Shutdown would shave fourth-quarter U.S. economic growth

Back Pay

Spending by government workers is unlikely to be affected because they will expect to receive back pay after returning to work, according to Macroeconomic Advisers.

A shutdown of just a few days would have little impact on the economy, analysts say. On the other hand, a closure of more than two months would “likely precipitate another recession,” Zandi, chief economist at Moody’s Analytics, said Sept. 24 in testimony to the Senate Budget Committee. Even a three- or four- week gap would “do significant economic damage.”

Haggling over a continuing resolution to fund the government past the end of the month comes as House Republican leaders prepare for what Speaker John Boehner last month called a “whale of a fight” over the nation’s $16.7 trillion debt limit.

Winning Support

The leaders are banking on winning public support for a strategy of pairing their goals of spending cuts, looser environmental regulations and an Obamacare delay with the increase in the debt cap, rather than using the possibility of a government shutdown as leverage to win their objectives.

A quick agreement on a continuing resolution might bode well for talks on raising the debt ceiling, said Millan Mulraine, director of U.S. rates research at TD Securities USA LLC in New York.

“The initial cue for markets will come from how easily we are able to resolve the discussion on the government shutdown,” Mulraine said.

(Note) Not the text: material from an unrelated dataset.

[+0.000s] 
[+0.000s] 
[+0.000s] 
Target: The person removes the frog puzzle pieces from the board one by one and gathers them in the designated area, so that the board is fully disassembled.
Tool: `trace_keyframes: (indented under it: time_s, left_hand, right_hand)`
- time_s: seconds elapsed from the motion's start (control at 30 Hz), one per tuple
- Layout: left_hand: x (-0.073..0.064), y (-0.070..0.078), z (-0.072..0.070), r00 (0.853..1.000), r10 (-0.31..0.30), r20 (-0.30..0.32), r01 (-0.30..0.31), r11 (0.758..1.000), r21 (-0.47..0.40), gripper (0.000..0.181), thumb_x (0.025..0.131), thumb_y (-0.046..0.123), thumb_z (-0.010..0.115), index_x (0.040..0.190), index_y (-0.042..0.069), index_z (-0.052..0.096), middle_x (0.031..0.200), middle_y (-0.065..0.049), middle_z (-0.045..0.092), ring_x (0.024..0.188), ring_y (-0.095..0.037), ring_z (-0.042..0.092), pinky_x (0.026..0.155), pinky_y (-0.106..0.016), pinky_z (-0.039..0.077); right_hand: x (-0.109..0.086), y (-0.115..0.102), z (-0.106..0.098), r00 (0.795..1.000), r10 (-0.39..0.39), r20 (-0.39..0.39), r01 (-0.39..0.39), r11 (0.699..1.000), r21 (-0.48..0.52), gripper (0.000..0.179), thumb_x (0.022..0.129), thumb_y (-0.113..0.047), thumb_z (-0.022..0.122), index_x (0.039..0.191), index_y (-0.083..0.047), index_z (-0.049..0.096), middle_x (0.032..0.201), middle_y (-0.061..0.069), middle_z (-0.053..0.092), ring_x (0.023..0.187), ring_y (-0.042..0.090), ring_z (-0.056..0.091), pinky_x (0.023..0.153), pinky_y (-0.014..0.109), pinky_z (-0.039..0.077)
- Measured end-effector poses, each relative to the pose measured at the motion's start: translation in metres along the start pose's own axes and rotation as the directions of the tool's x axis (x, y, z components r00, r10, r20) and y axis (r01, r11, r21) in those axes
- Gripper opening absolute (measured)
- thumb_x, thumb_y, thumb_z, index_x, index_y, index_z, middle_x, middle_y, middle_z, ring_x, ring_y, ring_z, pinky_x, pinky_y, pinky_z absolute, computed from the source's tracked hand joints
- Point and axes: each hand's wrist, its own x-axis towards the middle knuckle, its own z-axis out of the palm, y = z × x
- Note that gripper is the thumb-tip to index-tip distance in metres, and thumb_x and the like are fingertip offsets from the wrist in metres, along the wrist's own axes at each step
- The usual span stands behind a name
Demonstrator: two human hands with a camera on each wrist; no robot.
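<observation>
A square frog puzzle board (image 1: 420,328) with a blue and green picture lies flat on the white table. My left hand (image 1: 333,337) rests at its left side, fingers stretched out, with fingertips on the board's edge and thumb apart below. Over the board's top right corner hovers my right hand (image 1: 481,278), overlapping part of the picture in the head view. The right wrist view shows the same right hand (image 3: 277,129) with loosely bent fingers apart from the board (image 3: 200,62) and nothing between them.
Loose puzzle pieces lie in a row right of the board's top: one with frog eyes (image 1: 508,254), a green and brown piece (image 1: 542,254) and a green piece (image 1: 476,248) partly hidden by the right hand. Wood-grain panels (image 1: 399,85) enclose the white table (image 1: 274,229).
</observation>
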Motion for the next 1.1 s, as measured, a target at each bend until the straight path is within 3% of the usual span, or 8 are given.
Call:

Treasury Secretary Jacob J. Lew said this week the government probably would exhaust extraordinary measures it has been using to keep under the debt ceiling no later than Oct. 17 and will have about $30 billion cash on hand. That’s down from a projection of $50 billion last month.

The U.S. was stripped of its AAA credit ranking by Standard & Poor’s in August 2011, a move that partly reflected an impasse in Congress over raising the debt ceiling as well as the government’s lack of a plan to rein in its debt load.

While the downgrade didn’t result in investors charging the U.S. more to borrow, as 10-year Treasury yields slipped to record lows in July 2012, the move contributed to a global stock-market rout that erased about $6 trillion in value from July 26 to Aug. 12, 2011.

“A shutdown of non-essential services is inconvenient for a while. If we hit the debt ceiling, we’re in unchartered territory,” Prakken said. “If you miss an interest payment on the national debt, that’s a sovereign default of sorts, and I think it would shake the foundations of the global financial system.”